When developing The Store, which has a full-time staff of four and currently serves about 750 families in an area of Nashville known as a food desert without easy access to grocery stores, the couple was adamant about maintaining the respectful ethos of Unity Shoppe, says The Store's executive director Courtney Vrablik.
"Our priority is our customer – and they are customers, not clients," Vrablik says. "No one is forcing them into a situation where they have to show gratitude." That meant creating a place where "everything feels normal when you're in here, like you're in a little corner grocery," says Brad, including warm wood shelving in the produce section, cheerful signs and lighting, and a mechanical pony that Brad found to sit outside the door. "Brad insisted it had to be here," Vrablik says. "To him, that was the sign of a true store."
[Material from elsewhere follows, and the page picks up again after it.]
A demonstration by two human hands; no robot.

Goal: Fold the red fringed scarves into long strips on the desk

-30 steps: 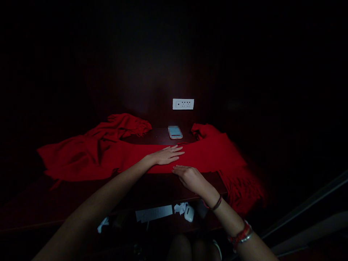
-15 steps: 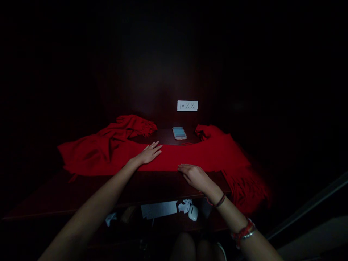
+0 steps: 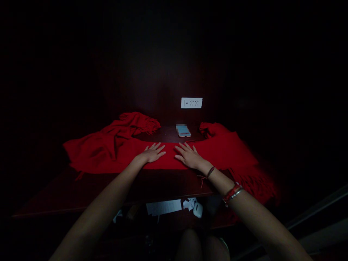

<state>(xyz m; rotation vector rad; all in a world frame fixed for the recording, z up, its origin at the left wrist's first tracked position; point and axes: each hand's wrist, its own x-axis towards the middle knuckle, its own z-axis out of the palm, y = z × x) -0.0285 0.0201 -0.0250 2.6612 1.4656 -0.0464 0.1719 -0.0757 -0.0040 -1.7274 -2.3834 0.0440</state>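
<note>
Head view: red scarf, one, laid across a dark desk from left to right. Left part rumpled in loose folds, its fringe lying toward the far side; middle part a flat, smooth band.

Pale scrap, below the desk top at left; too dim to identify.

Left hand, palm down on the flat band, left of its middle, fingers spread wide; a ring on one finger.

White sheet, in the space under the desk top, near side.

Phone, lying on the desk on the far side of the band; its screen blurred.

Right hand, palm down on the same band, just right of the left hand and apart from it, fingers likewise fanned wide.

Crumpled paper, under the desk top, right of the sheet.

Socket plate, white, on the dark far wall.

Small white case, beside the crumpled paper.

Dark cord, around the right wrist; red bracelet and silver bangle farther up that forearm.

Right part of the scarf bunched at the far side, fringed at the near right, where shadow blurs the strands.
</note>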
The whole family has been "deeply involved," Vrablik says, with the boys helping to stock shelves (and leaving some chalk art in the book nook kids' section that Kimberly designed), but the couple insists it has been a community effort. "The outpouring of support has been unbelievable," Kim says. "It's not just about us. We couldn't have done it if it was just us."
It's clear, however, that it is a passion project for them. "You don't go through all of this, all the time and energy, if you don't genuinely care," Vrablik says of the couple. "Seeing their faces when it opened was a noticeably special moment." Says Kimberly, "I think this is a big part of our legacy as a family, as a couple. It's of utmost importance to us."